#### Assignment:
How many lines in the material below include the word "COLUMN"? Give only the number.

#### Data excerpt:
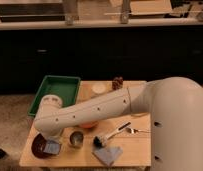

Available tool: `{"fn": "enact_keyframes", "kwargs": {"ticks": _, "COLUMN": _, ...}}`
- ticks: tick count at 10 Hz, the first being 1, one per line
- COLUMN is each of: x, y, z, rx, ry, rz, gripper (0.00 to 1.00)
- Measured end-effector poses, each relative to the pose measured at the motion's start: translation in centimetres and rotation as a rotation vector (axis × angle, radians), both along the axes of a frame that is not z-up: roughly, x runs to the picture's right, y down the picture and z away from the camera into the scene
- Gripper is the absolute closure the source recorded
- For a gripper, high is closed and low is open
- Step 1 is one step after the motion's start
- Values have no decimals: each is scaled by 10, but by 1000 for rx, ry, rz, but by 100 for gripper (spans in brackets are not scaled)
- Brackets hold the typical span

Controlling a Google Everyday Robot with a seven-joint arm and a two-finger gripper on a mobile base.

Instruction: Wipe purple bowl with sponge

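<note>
White robot arm (100, 111) reaches left across wooden table (135, 146); gripper (49, 136) sits directly above shallow round maroon-purple bowl (38, 145), in which pale blue-grey square sponge (52, 147) lies, right side. Gripper opening: cannot be determined.

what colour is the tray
The tray is green, seen in the camera view; the gripper hangs over the purple bowl.

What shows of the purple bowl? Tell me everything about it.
The purple bowl is shallow, round and dark maroon, with a smooth look. It sits upright at the wooden table, on its near-left corner as pictured, left of the small metal cup. The pale blue-grey sponge lies on its right side. The claw hangs over that spot under the arm, which hides the bowl's back rim.
</note>
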State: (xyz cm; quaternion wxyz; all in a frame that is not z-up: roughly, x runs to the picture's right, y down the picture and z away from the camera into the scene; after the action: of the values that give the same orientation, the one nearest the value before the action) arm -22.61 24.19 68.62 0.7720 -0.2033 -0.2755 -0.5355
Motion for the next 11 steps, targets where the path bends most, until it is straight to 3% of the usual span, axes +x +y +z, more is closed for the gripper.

#### Task solution:
2